As before, our graph has two kinds of nodes, adjustable and unadjustable clocks. Edges flow from unadjustable clocks to adjustable clocks. For every unadjustable clock, we count the number of reachable clocks. By construction, all reachable clocks must be adjustable. We order the unadjustable clocks by the number of reachable clocks, then produce leader assignments as follows:

Take the first unadjustable clock, A, and create a leadership assignment B→A for every clock B that is reachable from A. Repeat for the next unadjustable clock until all adjustable clocks are assigned leaders or there are no more unadjustable clocks. If any adjustable clocks remain, they must form cycles in the graph. Every remaining clock will follow the system monotonic clock.

This is O(nm) where the graph has n unadjustable clocks and m adjustable clocks, hence this is worst-case quadratic in the size of the mix graph.

A local greedy heuristic

Iterate over every Mixer input edge, in any order, and assign leaders as follows:

Let A be the clock used by the input stream
Let B be the clock used by the Mixer's output stream
If A and B are the same clocks, or neither is an adjustable clock that does not yet have a leader, continue to the next input edge
If exactly one clock (A or B) is adjustable, then the adjustable clock follows the unadjustable clock
If A and B are adjustable, and one already has a leader, then both clocks follow that same leader
Otherwise, A and B are both adjustable and neither has a leader, so A and B will both follow the system monotonic clock

This is linear in the size of the mix graph.

Optimality

It is easy to construct graphs where the global heuristic outperforms the local heuristic. We don't have a proof that the global heuristic is optimal -- in fact, this problem is similar to set-covering problems, so it may be NP-hard. We expect that the local heuristic will be sufficient for most graphs we see in practice.

Incremental assignments

Naively, we might completely recompute leader assignments each time a mix graph edge is added or deleted, but that can lead to frequent leader changes, and if an adjustable clock‘s leader changes, we may be forced to dynamically turn MicroSRC on and off at some Mixer edges, which we’d like to avoid because it can be tricky to change SRC algorithms smoothly.
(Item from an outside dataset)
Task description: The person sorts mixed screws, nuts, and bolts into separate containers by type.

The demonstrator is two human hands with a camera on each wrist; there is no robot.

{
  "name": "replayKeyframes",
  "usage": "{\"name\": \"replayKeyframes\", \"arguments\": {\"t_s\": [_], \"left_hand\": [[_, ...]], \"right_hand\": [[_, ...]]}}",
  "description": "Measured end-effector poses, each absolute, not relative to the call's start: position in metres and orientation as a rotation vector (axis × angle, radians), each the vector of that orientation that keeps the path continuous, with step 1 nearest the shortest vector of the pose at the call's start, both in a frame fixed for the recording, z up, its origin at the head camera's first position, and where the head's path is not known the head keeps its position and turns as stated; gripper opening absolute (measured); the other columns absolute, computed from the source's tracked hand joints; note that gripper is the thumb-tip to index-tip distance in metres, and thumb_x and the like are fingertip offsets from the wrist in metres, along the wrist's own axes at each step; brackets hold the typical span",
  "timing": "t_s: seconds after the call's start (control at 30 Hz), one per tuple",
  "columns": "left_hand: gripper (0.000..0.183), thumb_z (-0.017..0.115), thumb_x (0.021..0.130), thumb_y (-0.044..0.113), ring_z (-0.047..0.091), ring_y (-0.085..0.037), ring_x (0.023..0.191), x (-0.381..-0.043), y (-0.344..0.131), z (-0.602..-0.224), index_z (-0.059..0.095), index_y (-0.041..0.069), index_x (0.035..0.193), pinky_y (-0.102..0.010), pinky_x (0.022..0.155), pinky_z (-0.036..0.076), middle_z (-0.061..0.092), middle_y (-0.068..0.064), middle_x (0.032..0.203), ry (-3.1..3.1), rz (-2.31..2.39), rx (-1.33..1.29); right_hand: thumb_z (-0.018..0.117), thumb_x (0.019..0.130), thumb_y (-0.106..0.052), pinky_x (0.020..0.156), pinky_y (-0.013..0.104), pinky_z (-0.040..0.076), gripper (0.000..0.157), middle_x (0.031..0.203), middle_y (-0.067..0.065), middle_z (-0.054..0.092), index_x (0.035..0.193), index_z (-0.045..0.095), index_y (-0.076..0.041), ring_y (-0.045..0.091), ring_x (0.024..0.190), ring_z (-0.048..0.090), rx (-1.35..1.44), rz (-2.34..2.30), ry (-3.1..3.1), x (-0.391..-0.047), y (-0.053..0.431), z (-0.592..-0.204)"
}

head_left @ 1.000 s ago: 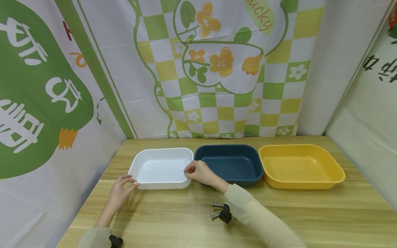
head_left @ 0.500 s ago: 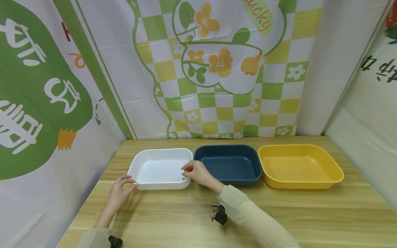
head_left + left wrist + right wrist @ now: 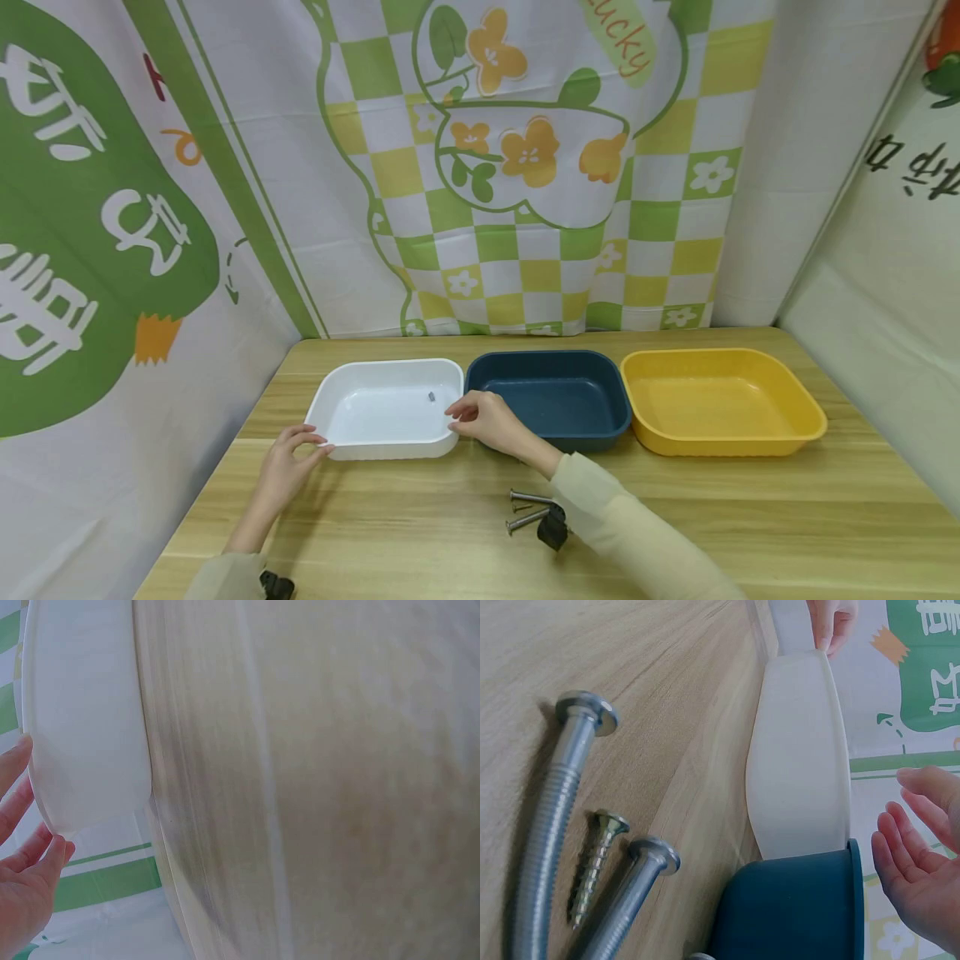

Instead, we hold leader assignments constant until clocks are disconnected from the graph. Leader assignment is run on the new subset of the graph:

On every AddEdge call, we run the above local heuristic to assign leaders to adjustable clocks that are newly connected to the graph.
On every RemoveEdge call, we enumerate the set of adjustable clocks that have been disconnected from the graph. Clock A is disconnected if there does not exist an edge E that uses clock A such that there exists a path from E to any Consumer node. Disconnected clocks are not assigned a leader. They may be reassigned a new leader the next time they are connected to the graph.

Threads and concurrency

Leader assignments must be computed on the FIDL thread, where we have a full view of the entire graph, then the computed assignments must be communicated to mix threads, as follows:

On AddEdge, new leader assignments must be communicated to mix thread before the AddEdge calls are communicated. This ensures that MixerStages will see the leader assignments before the first mix job uses the new clocks.
On RemoveEdge, dropped leader assignments must be communicated to mix threads after the RemoveEdge calls are communicated. This ensures that MixerStages won't lose the leader assignments until they are no longer using the old clocks.

Additionally, to avoid races where two mix threads try to adjust a clock at the same time, each adjustable clock will be assigned to a controlling Consumer node. These assignments can be done arbitrarily, but in practice it‘s best for a Consumer C to control adjustable clock A only if A is used by C’s pipeline tree. These assignments are computed and communicated at the same time as leader assignments.